Calculate costs and timing based on your input. You can quickly calculate what-if scenarios to solve resource conflicts, maintain costs within your budget, or meet a deliverable deadline.
Use views and reports with the click of a button. A wealth of information is now available to you — and those you report to. You no longer have to manually build a report on total costs to date to meet a last-minute request from your boss.
Set up a Sprints Project. Run a project with a backlog, a Task Board, sprints, and other adaptive practices.
Manage complex algorithms (that you couldn’t even begin to figure out on your own) to complete such tasks as leveling resource assignments to solve resource conflicts, filtering tasks by various criteria, modeling what-if scenarios, and calculating the dollar value of work performed to date.
No matter how cool the tool, you have to take the time to enter meaningful data. Great software doesn’t ensure great outcomes; it only makes them easier to achieve.
The file you create in Project is a schedule model. It’s a model because it models what you think will happen given what you know at the time. However, for ease of reference, I just refer to it as a schedule. The schedule has a plethora of data about various aspects of your project as well as graphical representations of that information.
Some people refer to the project schedule as the project plan. In reality, the project plan contains the project schedule — plus information such as the budget, work breakdown structure, project life cycle, risk management plan, and many other ingredients necessary to effectively manage a project.
When you first open Project, you see several options for starting a new project, as shown in Figure 1-2.
© John Wiley & Sons, Inc.
FIGURE 1-2:What you see when you open Project.
You can open a blank project, create a new project from an existing project, or create a new project by importing information from Microsoft Excel or SharePoint. You can also take advantage of premade templates for common project types, such as these examples:
Residential construction
Software development
New product launch
Merger or acquisition evaluation
If you don’t see the template you need, you can click More Templates and, as you can see in Figure 1-3, a whole host of options appears. You can also search for online templates by entering keywords in the Search box.
© John Wiley & Sons, Inc.
FIGURE 1-3:Project templates.
For purposes of this discussion, I assume that you’re starting with a new, blank project.

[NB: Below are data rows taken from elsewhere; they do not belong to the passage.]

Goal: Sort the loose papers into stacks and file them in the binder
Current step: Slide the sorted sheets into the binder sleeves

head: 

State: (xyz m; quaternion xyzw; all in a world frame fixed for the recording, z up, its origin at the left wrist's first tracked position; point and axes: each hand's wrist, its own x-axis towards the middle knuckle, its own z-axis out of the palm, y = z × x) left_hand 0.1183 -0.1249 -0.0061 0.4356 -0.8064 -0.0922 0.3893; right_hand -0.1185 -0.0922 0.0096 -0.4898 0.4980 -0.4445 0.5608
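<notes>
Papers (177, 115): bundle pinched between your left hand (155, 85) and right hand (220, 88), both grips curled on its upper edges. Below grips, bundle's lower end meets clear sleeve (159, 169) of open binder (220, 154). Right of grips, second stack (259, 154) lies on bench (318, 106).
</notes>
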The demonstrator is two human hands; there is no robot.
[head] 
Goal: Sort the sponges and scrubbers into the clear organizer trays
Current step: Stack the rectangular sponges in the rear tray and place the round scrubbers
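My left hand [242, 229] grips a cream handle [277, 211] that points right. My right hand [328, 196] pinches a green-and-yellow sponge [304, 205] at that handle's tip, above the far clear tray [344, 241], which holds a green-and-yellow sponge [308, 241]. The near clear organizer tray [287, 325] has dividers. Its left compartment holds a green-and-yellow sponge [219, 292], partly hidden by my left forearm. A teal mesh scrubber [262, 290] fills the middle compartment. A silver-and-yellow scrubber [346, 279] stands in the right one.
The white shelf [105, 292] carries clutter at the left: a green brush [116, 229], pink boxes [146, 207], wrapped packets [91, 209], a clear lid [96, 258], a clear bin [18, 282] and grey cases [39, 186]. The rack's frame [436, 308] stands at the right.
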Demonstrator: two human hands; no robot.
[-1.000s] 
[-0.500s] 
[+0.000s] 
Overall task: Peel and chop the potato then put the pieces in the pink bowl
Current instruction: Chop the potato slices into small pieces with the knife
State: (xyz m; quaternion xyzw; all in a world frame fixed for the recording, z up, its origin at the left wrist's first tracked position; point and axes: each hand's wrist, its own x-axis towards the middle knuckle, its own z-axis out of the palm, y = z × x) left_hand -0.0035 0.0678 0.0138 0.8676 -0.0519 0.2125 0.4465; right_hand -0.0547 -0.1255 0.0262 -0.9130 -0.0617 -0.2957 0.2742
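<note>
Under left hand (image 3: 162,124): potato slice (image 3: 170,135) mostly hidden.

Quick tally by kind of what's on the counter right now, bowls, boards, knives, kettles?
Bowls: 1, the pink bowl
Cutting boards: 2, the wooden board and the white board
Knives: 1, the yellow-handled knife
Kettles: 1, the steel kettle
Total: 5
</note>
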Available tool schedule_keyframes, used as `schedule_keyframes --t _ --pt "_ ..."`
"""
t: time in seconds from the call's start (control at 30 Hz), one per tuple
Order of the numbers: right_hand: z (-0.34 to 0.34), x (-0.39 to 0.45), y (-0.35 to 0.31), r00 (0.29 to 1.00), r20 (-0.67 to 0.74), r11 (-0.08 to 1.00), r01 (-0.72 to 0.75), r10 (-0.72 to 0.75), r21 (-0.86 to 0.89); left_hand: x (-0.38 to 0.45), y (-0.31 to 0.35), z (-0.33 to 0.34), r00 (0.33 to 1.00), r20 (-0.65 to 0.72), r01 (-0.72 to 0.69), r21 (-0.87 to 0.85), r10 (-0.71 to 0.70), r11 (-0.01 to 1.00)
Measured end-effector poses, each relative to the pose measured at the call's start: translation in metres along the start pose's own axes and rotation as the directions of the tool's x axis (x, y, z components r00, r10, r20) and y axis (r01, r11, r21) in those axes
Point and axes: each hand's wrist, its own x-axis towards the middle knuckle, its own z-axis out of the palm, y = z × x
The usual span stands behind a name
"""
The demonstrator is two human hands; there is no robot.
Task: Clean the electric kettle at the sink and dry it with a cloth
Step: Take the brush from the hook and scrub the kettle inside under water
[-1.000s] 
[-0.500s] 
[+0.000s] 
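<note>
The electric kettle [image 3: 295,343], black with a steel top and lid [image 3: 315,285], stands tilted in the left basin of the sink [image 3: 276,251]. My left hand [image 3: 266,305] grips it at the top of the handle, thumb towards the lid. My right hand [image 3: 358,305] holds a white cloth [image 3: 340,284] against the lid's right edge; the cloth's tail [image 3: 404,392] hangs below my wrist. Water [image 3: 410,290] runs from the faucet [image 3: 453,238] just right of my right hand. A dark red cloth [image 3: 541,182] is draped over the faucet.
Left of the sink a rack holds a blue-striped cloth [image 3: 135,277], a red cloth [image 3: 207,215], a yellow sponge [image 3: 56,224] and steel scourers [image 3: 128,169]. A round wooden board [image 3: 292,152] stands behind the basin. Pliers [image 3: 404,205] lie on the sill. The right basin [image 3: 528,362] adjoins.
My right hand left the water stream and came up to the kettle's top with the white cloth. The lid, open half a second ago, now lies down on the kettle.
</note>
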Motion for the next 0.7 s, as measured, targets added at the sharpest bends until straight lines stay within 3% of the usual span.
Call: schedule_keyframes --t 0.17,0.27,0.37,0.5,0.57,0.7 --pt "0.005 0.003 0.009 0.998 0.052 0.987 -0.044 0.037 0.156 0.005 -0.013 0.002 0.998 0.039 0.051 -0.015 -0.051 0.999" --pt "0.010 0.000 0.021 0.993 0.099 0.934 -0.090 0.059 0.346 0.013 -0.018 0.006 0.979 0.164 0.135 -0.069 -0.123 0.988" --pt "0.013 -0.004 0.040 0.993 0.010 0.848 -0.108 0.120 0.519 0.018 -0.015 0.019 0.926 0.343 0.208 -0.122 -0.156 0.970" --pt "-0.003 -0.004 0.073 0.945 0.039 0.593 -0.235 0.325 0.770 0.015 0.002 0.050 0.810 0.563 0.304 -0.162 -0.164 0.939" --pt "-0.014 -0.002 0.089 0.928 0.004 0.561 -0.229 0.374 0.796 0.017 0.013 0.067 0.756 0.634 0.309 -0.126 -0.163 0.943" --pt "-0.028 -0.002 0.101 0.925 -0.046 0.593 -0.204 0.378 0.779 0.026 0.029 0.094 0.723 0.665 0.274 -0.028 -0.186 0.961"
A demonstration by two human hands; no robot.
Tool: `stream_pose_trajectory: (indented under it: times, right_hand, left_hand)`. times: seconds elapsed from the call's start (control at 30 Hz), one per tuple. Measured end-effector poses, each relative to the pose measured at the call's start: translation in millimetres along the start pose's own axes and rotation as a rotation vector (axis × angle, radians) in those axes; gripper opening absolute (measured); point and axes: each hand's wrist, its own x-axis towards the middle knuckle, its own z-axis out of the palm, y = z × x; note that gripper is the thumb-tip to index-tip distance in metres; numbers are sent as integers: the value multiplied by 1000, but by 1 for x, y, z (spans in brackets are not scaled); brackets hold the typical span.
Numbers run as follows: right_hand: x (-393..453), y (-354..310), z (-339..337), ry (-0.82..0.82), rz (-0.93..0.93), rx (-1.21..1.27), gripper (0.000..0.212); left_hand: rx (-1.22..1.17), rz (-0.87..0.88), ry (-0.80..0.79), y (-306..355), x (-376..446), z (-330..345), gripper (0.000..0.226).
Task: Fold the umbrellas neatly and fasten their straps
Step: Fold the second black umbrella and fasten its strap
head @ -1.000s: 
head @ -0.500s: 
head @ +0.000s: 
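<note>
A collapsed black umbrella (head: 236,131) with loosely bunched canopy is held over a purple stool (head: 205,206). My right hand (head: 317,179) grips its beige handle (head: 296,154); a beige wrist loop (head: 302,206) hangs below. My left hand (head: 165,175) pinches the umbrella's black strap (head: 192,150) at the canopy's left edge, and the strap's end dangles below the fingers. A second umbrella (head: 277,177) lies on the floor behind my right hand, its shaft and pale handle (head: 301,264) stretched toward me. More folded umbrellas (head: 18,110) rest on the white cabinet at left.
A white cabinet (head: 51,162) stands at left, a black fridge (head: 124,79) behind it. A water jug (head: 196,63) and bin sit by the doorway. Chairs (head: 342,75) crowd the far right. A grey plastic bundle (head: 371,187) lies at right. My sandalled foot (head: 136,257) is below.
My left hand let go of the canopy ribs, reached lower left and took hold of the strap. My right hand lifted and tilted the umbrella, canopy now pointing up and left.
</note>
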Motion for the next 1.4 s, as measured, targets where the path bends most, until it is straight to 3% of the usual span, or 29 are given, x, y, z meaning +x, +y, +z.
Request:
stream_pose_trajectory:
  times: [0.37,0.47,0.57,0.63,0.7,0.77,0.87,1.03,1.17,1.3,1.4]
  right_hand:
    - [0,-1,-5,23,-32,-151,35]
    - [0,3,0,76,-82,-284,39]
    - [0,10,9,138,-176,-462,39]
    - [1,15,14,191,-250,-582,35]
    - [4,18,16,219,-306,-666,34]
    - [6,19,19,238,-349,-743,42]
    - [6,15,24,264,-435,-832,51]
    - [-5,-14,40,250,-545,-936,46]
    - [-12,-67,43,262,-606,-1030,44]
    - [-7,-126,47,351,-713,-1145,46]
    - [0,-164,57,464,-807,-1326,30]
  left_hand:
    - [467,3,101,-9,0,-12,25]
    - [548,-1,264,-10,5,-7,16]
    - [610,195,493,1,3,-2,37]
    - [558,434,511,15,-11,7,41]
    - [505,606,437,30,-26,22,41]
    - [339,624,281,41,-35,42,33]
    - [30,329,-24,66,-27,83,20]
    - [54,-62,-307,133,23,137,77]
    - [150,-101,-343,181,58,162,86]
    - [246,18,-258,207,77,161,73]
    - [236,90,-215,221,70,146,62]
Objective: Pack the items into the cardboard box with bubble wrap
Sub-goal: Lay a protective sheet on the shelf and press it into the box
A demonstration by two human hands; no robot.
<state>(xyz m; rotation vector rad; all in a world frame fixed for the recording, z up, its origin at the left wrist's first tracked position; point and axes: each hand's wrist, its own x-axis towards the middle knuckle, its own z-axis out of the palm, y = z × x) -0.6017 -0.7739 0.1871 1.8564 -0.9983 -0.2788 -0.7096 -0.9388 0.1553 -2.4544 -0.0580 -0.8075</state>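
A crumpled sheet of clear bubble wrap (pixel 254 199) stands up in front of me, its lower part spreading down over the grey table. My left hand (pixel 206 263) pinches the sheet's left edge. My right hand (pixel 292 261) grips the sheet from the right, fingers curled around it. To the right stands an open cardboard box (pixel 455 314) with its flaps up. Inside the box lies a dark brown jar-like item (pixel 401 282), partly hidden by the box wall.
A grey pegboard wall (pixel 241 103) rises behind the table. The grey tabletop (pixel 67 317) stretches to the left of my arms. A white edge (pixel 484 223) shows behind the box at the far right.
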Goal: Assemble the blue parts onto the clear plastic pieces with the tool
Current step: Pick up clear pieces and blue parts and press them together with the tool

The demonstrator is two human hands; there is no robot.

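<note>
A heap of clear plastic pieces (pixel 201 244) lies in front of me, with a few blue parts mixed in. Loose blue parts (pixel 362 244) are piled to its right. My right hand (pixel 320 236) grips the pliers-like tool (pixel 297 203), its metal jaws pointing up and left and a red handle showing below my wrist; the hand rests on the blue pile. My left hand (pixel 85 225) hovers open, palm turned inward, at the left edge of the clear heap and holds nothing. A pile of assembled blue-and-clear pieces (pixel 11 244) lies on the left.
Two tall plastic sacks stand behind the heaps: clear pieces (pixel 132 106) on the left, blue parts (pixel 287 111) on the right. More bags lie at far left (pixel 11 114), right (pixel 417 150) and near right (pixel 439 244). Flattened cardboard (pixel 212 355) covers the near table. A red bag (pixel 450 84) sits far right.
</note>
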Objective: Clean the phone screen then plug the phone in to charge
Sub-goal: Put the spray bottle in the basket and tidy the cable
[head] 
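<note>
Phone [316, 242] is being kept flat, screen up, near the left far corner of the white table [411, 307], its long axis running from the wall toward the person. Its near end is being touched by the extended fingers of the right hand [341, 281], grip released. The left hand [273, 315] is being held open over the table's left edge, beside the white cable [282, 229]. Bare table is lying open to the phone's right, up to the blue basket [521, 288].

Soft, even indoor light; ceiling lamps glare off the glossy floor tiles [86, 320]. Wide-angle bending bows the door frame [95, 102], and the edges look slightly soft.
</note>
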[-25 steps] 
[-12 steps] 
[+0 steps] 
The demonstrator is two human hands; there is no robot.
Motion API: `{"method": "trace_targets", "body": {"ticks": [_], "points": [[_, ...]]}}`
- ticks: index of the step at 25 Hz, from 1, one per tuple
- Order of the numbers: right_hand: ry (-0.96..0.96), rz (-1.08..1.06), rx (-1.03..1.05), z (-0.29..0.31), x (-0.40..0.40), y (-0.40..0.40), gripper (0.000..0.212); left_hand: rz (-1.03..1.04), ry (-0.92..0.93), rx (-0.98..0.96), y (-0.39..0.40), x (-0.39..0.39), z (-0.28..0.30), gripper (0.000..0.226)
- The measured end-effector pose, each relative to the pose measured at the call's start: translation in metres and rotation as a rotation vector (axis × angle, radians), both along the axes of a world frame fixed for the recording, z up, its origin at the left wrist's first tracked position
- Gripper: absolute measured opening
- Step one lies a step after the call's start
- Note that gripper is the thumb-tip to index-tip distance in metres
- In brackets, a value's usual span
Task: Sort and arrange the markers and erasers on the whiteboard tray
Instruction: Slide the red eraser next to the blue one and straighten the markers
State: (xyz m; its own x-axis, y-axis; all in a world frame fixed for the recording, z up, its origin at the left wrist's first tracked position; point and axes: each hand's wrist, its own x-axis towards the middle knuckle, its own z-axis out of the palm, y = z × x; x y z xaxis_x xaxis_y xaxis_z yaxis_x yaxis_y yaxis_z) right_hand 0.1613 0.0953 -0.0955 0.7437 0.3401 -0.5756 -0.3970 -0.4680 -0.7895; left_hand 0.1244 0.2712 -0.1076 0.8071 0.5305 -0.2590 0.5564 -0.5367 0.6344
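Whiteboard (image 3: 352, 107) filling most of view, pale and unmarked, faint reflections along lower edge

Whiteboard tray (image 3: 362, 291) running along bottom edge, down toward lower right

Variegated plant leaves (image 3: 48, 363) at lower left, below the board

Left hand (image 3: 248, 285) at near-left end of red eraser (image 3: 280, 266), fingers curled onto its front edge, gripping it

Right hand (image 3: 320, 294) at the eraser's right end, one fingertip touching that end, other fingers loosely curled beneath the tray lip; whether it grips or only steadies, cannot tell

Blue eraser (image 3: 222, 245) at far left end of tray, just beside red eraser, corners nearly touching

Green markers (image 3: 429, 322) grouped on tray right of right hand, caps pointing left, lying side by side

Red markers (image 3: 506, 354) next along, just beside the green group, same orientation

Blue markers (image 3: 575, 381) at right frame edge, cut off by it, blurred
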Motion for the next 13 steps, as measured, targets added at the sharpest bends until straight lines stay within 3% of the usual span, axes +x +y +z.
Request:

When you open a new project, you see the Quick Access toolbar, a few Ribbon tabs, the Ribbon, the Timeline, a pane with a sheet and a chart, and the status bar, as shown in Figure 1-4.
In Figure 1-4, you see Gantt Chart view. (I discuss views in Chapter 6.) For now, here’s an overview of the major elements in Project (refer to Figure 1-4):
Quick Access toolbar: The Quick Access toolbar, above and to the left of the Ribbon, is onscreen at all times and in all views.
Ribbon tabs: The Ribbon tabs organize commands based on a particular type of activity. For example, if you’re working with resources, you’ll likely find the command or setting you want on the Resource tab.© John Wiley & Sons, Inc. FIGURE 1-4:A blank project.
Ribbon: The Ribbon provides easy access to the most commonly used tools and commands. When you change tabs, the available tools on the Ribbon change.
Group: A group is a set of related commands or choices on the Ribbon. For example, to update the percent complete for a task, first find the formatting information you need in the Schedule group on the Task tab of the Ribbon.
Timeline: The Timeline provides an overview of the entire project — a graphical view of the project from start to finish. You have the option of showing the Timeline or hiding it.